Handling The Chicks

I’ve been asked, “how much do you handle the chicks?” Understandably, when the fluffy adorable little balls arrive, the first thought is, cuddle. I don’t. I handle the chicks only enough to care for them. I don’t enclose them in my hands. I don’t reach down into the pile of chicks and scoop one up. I don’t do this because it scares them. Pick up a chick and you will feel the heart beating fast from fear. Yes, the chicks will eventually get used to the grabbing and holding. But, getting there puts them through a lot of stress. You do not have to handle your chicks in order to have friendly hens when they are full-grown. Soon after the Gems arrived, the older hens, in the little barn, came down with a severe respiratory disease. To keep the chicks safe I practiced biosecurity. I wore a different overshirt in their barn, and changed my shoes between flocks. I didn’t handle the chicks. And yet, today they mill about underfoot, run up to me with speed when I call, and I can take them to schools and nursing homes, with the surety that each one will sit calmly and sweetly on my lap while unfamiliar hands pet them.

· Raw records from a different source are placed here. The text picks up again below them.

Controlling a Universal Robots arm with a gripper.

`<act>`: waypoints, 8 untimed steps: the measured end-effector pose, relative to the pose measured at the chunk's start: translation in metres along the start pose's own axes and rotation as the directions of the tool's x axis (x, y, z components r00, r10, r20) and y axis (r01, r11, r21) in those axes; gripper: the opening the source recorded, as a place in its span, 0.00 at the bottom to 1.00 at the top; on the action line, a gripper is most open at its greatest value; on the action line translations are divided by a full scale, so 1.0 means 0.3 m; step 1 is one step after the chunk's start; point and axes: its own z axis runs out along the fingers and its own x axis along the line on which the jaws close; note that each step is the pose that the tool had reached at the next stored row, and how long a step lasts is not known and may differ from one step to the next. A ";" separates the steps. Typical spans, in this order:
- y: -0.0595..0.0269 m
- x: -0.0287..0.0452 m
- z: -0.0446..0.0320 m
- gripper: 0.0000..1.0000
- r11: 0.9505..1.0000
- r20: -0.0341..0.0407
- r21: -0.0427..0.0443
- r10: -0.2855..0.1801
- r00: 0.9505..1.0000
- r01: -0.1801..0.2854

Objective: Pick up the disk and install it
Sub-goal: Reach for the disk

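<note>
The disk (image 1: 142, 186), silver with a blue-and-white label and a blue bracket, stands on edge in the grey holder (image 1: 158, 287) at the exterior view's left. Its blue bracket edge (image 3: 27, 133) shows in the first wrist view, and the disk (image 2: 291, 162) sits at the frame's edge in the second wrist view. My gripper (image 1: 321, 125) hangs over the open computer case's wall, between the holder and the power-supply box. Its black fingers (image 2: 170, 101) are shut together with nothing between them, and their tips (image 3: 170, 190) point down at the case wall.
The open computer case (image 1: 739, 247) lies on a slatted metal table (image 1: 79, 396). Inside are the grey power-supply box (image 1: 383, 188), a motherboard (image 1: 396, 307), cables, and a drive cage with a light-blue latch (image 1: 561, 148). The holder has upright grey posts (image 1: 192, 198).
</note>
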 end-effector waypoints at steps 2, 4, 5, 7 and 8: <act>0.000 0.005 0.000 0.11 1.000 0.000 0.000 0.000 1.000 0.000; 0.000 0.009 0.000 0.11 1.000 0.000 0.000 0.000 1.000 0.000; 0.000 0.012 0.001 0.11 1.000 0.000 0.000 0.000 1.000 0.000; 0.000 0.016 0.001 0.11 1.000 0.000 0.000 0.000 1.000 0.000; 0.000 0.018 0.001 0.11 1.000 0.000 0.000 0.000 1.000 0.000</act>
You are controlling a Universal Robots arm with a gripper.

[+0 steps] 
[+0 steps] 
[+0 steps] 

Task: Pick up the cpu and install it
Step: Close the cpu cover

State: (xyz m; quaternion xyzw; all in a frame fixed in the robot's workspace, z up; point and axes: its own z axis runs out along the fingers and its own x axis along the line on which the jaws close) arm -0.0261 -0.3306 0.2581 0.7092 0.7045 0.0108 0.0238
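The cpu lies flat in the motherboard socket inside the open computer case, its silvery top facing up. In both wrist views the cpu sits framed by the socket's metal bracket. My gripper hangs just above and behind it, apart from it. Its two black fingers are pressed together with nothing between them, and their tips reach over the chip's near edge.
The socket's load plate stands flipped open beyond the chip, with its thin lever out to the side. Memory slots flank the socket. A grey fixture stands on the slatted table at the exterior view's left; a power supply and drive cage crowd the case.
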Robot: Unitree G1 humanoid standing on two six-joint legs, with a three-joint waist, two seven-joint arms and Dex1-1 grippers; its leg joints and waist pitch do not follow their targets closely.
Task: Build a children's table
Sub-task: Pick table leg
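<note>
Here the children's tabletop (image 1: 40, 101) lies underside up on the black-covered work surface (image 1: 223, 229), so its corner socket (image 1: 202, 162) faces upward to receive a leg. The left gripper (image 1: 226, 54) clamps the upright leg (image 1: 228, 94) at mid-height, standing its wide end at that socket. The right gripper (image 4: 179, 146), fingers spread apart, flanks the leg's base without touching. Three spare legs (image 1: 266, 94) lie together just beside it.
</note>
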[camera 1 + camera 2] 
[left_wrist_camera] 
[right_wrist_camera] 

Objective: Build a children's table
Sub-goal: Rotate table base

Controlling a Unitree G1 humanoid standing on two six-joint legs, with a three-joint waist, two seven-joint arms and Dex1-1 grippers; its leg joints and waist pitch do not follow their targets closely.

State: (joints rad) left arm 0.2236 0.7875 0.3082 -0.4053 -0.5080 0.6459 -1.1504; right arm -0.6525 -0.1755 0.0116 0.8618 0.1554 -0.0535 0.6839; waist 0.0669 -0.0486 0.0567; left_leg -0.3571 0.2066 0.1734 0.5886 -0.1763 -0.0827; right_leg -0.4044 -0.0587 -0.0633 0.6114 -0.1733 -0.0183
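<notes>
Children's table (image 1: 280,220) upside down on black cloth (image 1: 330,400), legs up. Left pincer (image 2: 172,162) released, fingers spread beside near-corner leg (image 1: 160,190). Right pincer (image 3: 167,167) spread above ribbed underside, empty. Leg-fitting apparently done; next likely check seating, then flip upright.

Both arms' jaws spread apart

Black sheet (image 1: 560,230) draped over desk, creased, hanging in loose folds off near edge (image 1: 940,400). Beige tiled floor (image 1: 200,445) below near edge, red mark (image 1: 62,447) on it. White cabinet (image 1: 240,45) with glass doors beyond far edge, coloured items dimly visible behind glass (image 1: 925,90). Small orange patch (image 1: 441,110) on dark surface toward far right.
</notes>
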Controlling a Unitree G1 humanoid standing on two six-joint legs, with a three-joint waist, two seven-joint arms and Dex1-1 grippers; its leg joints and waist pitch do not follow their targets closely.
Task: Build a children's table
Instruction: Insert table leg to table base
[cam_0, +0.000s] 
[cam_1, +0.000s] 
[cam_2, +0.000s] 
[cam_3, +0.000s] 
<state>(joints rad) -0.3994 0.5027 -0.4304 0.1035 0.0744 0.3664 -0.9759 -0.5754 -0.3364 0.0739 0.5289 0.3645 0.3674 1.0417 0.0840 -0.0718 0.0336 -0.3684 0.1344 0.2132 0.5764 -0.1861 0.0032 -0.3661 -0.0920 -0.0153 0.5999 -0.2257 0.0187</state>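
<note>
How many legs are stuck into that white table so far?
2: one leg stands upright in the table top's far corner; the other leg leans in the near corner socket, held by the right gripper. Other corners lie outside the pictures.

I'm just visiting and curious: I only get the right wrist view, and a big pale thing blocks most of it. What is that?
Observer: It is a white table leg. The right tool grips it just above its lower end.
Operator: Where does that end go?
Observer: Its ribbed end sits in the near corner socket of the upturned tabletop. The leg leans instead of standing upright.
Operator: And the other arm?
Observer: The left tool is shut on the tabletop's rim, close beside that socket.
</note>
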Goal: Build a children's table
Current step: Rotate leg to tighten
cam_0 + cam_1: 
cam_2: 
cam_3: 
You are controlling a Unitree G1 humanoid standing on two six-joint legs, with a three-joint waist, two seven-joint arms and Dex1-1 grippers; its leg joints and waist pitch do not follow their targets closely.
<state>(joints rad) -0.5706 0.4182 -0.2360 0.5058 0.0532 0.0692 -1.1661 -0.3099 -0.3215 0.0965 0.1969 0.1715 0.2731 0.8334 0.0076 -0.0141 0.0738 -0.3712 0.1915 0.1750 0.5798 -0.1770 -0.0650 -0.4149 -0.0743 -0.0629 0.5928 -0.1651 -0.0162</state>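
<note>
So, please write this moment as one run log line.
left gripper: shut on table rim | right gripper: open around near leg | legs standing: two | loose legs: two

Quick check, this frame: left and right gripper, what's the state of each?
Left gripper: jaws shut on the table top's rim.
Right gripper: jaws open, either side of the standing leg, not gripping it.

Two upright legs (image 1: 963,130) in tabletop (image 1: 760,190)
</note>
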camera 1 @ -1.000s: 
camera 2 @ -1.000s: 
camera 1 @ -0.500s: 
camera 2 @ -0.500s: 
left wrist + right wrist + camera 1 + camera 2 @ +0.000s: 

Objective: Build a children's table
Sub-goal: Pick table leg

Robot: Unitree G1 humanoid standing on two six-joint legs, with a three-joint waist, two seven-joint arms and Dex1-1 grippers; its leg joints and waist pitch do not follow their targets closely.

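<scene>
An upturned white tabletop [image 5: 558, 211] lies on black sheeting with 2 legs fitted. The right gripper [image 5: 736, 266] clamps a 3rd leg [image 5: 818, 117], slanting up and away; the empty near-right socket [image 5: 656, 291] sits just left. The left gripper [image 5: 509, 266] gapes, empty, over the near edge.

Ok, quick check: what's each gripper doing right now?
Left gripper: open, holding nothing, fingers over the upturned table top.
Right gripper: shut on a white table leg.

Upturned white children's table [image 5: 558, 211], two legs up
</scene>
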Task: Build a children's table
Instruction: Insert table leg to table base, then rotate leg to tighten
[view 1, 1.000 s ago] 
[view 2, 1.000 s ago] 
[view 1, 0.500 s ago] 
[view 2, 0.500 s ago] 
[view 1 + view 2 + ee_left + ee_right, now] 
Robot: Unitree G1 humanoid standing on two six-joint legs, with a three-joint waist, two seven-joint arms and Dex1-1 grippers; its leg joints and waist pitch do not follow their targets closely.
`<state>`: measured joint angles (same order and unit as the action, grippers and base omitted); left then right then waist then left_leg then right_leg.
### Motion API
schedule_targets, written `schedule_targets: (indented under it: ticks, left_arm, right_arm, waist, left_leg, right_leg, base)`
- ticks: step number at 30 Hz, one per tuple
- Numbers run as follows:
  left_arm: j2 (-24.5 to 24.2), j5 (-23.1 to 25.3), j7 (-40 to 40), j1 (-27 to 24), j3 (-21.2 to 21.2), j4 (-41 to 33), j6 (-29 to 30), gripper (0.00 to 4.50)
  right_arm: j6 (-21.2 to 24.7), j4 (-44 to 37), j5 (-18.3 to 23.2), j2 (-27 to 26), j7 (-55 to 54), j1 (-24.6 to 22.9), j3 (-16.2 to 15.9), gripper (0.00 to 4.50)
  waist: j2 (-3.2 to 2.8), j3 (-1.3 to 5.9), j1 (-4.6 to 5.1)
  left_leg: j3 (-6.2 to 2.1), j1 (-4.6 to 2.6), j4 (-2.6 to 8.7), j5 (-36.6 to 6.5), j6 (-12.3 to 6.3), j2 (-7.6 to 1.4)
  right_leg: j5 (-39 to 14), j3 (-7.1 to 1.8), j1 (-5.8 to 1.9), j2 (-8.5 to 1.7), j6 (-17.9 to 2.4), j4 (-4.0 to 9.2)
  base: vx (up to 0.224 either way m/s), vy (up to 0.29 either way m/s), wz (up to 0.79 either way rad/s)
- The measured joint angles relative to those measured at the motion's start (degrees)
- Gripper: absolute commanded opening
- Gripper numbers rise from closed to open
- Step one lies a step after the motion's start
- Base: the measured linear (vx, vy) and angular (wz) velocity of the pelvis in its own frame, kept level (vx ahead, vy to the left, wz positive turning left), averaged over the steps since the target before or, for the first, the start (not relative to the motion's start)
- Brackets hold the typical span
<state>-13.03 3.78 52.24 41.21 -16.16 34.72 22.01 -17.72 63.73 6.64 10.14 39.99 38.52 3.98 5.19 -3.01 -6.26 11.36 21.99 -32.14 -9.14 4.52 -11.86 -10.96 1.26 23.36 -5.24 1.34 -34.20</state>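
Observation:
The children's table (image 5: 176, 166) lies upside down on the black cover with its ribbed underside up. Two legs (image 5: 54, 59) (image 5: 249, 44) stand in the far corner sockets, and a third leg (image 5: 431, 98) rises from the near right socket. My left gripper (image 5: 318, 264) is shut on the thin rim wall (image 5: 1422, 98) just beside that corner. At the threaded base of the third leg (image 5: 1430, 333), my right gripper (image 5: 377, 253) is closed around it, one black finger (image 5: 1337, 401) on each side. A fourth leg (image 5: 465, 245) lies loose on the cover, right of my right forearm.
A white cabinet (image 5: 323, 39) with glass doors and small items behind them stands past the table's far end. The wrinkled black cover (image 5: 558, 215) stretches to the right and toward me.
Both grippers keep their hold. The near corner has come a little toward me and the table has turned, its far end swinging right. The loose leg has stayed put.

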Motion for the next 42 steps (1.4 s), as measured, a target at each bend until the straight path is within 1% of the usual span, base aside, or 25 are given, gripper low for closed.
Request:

In contrast to the good behavior of the Gems was what happened to a group of chicks raised on a farm and used in an educational program. They were handled daily by children. At the end of the season the farmer gave the pullets to myself and a few other backyard chicken keepers that he knew. Instead of being acclimatized to people, they wanted nothing to do with us. Every one of those chickens had behavior problems. Now, it’s likely that if you have a few chicks and are handling them gently (it’s unlikely that every one of those children at the farm did) that your chicks won’t have issues. Still, I don’t pick up my chicks just for fun.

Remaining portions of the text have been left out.